EXERCISE DESCRIPTION
The task calls for every line of the data to be retyped exactly.

====== DATASET CONTENT ======

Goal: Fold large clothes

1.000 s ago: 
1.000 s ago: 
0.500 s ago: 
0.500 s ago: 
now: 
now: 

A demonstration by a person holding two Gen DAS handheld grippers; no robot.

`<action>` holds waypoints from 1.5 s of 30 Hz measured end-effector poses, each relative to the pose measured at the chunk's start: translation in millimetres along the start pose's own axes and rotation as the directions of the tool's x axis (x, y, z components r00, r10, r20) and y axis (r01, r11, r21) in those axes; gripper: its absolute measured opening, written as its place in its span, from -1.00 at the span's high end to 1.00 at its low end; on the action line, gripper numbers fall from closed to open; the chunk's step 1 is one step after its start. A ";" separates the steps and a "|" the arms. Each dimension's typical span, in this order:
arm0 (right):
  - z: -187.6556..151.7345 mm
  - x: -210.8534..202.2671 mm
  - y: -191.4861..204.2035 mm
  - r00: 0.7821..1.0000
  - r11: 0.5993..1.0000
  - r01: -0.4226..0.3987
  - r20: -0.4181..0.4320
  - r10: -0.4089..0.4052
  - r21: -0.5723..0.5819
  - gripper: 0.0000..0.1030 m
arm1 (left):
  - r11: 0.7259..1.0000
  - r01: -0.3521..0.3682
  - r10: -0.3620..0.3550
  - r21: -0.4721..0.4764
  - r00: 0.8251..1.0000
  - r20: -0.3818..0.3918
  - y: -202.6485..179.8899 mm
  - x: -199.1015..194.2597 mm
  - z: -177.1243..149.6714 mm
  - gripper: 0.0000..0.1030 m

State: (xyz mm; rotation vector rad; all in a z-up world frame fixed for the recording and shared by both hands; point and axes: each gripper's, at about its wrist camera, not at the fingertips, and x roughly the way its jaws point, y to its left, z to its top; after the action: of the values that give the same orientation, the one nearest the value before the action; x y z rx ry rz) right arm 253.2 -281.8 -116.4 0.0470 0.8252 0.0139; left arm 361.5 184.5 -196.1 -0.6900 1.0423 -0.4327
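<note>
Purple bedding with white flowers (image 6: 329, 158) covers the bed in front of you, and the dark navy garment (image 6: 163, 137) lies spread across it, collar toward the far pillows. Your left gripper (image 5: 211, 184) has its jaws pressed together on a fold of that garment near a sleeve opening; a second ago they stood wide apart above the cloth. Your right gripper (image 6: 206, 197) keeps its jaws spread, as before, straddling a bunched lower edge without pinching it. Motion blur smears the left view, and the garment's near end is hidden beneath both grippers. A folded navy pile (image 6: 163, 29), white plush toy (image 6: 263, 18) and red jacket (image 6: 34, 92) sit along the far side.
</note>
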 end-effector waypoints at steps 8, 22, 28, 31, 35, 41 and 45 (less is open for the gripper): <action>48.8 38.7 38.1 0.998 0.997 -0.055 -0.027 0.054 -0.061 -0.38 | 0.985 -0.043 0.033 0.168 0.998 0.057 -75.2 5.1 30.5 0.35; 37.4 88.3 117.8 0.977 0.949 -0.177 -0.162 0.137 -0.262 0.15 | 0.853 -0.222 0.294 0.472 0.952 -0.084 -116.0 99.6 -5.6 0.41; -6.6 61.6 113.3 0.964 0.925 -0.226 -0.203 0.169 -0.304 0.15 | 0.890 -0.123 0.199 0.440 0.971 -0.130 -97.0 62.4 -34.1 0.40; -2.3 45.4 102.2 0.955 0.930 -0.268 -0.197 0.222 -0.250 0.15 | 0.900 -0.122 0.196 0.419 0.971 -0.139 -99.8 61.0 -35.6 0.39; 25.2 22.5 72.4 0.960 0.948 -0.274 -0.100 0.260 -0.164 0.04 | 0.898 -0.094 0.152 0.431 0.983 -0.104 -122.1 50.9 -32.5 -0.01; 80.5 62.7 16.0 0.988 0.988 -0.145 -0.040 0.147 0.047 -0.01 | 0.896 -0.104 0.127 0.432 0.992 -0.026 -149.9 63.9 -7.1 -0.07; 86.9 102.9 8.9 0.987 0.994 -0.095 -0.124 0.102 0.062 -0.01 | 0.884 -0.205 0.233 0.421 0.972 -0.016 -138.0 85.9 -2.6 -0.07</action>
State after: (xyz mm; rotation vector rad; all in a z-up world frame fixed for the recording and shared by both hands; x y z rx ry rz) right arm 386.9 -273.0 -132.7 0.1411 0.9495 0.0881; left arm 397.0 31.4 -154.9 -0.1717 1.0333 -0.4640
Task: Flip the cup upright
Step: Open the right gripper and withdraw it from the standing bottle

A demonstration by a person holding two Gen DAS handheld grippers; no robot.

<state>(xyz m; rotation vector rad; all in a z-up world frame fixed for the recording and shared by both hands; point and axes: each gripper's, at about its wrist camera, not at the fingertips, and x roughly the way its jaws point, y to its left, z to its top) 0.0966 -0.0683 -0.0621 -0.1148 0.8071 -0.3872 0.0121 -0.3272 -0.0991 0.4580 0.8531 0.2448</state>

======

TASK OUTPUT
Goal: Fold large clothes

1.000 s ago: 
1.000 s ago: 
0.500 s ago: 
0.500 s ago: 
now: 
now: 

A demonstration by a person holding two Gen DAS handheld grippers; no robot.

`<action>` holds waypoints from 1.5 s of 30 Hz measured end-effector poses, each relative to the pose measured at the chunk's start: translation in millimetres along the start pose's own axes and rotation as the directions of the tool's x axis (x, y, z components r00, r10, r20) and y axis (r01, r11, r21) in those axes; gripper: its absolute measured opening, written as its place in its span, from -1.00 at the span's high end to 1.00 at its low end; on the action line, gripper numbers fall from closed to open; the chunk's step 1 is one step after its start. A ";" separates the steps and a "|" the arms. Each dimension's typical span, in this order:
arm0 (right):
  - z: -187.6556..151.7345 mm
  - x: -210.8534..202.2671 mm
  - y: -191.4861..204.2035 mm
  - r00: 0.7821..1.0000
  - r11: 0.5993..1.0000
  - r01: -0.4226..0.3987
  - r20: -0.4181..0.4320
  - r10: -0.4089..0.4052
  - r21: -0.5723..0.5819
  - gripper: 0.0000..0.1030 m
arm1 (left):
  - r11: 0.7259..1.0000
  - r01: -0.3521..0.3682
  - r10: -0.3620..0.3550
  - r21: -0.4721..0.4764
  - r00: 0.8251..1.0000
  - r20: -0.3818..0.3918
  - y: -202.6485..179.8899 mm
  - x: -199.1015..194.2597 mm
  - z: -177.1243..149.6714 mm
  - gripper: 0.0000..0.1030 m

State: (xyz mm; rotation vector rad; all in a z-up world frame fixed for the recording and shared by both hands; point and axes: each gripper's, at about its wrist camera, not at the fingertips, and x roughly the way its jaws point, y to its left, z to its top; after the action: of the values that give the same orientation, the one nearest the value before the action; x y z rx ry rz) right arm 253.2 -281.8 -116.4 0.0470 0.8252 0.0139; left arm 361.5 184.5 -196.1 -0.6900 1.0423 -0.4327
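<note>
Purple bedding with white flowers (image 6: 329, 158) covers the bed in front of you, and the dark navy garment (image 6: 163, 137) lies spread across it, collar toward the far pillows. Your left gripper (image 5: 211, 184) has its jaws pressed together on a fold of that garment near a sleeve opening; a second ago they stood wide apart above the cloth. Your right gripper (image 6: 206, 197) keeps its jaws spread, as before, straddling a bunched lower edge without pinching it. Motion blur smears the left view, and the garment's near end is hidden beneath both grippers. A folded navy pile (image 6: 163, 29), white plush toy (image 6: 263, 18) and red jacket (image 6: 34, 92) sit along the far side.
</note>
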 end-effector waypoints at steps 8, 22, 28, 31, 35, 41 and 45 (less is open for the gripper): <action>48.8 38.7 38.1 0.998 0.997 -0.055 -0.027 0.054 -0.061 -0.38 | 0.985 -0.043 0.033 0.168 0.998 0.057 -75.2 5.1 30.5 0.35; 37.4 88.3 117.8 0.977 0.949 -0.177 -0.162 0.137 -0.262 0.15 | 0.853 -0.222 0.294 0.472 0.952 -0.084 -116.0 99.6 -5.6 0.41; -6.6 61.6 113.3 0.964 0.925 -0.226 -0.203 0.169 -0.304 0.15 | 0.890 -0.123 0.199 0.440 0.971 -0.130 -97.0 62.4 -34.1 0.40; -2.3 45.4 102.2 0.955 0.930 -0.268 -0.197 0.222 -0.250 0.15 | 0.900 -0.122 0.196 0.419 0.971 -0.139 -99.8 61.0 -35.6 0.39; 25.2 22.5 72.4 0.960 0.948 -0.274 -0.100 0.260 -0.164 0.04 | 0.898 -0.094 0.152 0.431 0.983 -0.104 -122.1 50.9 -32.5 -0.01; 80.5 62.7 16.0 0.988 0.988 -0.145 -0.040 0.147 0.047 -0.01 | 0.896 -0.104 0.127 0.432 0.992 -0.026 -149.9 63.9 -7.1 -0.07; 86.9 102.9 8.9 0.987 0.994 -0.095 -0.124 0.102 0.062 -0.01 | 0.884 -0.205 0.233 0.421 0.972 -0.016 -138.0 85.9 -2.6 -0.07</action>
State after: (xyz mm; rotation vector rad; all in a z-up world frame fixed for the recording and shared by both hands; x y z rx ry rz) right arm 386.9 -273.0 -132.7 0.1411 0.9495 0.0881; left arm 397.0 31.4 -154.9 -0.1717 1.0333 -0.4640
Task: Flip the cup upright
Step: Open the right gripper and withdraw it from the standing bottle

A demonstration by a person holding two Gen DAS handheld grippers; no robot.

<state>(xyz m; rotation vector rad; all in a z-up world frame fixed for the recording and shared by both hands; point and axes: each gripper's, at about its wrist camera, not at the fingertips, and x roughly the way its jaws point, y to its left, z to its top) 0.0966 -0.0683 -0.0621 -0.1148 0.8071 -0.3872 0.0121 -0.3272 -0.0991 0.4580 0.8531 0.2448</state>

This exercise has now been fully answered.